I remember standing at the end of the white wood dock at my Uncle J’s cabin watching my brother and sister and our cousins swimming. And I remember my dad lifting me up and making several pretend throws, counting 1-2-3 like he was going to throw me in but then didn’t. It made me laugh over and over again. It never occurred to me that he would actually throw me in. And then he did.
I sank. I dropped through the water like a 40-lb bowling ball. I saw the tall feathery lake weeds on the way down, so many weeds it felt like falling from the sky into a pine forest.

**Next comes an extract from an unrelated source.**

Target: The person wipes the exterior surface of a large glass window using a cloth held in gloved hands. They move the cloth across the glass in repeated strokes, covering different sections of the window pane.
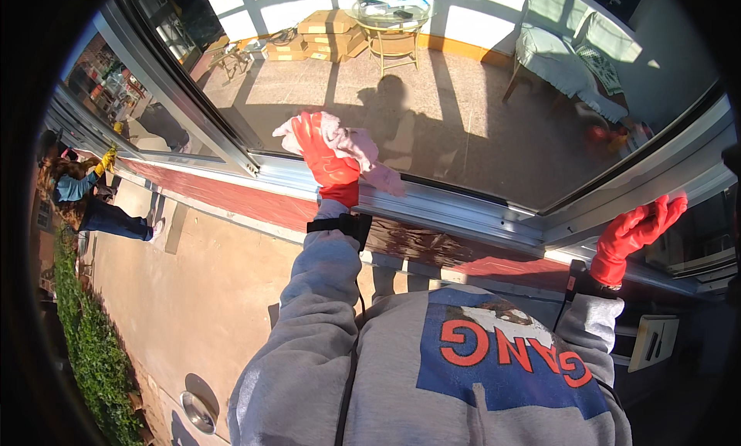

The scrambling started then. To the top, to the light, and then to the pole anchoring the dock. It was hysterical scrambling, frantic kicks and arm flailing that started somehow to make sense. When I got to the dock pole, I didn’t know how I’d gotten there. I only knew that I did.
I didn’t thank my father for this experience or understand that he’d done me some grand favor by tossing me in the lake. I guess I figured he’d thrown his other two kids in the lake before me and if there were more children after me, they’d be thrown in, too. I didn’t feel singled out or abused. I felt like a person who would never need to be scared about getting thrown off the dock.
It had already happened. If it happened again, it couldn’t scare me anymore than it did the first time. After I’d made it to the dock pole. I was inoculated.
I thought about this today. I wondered how to make my granddaughter a tougher girl. I know I would never throw her off the end of the dock. Instead, I would spend endless Sundays at the local pool watching a teenage instructor help her become ‘comfortable in the water.’ I want her to have challenges but I want them to be safe challenges. I want there to be no chance anything bad happen. I don’t want her to be afraid. I don’t want to see that little look in her eyes when she is about to cry.
But because I’ve been so worried all these years that she’d be scared, I’ve got a girl who doesn’t know she can make it to the dock pole. The end of the dock is an ominous place for her, the water unfathomably deep, the weeds angry and strangling. She’s ten and she doesn’t know what I knew at four. She can make it to the dock pole.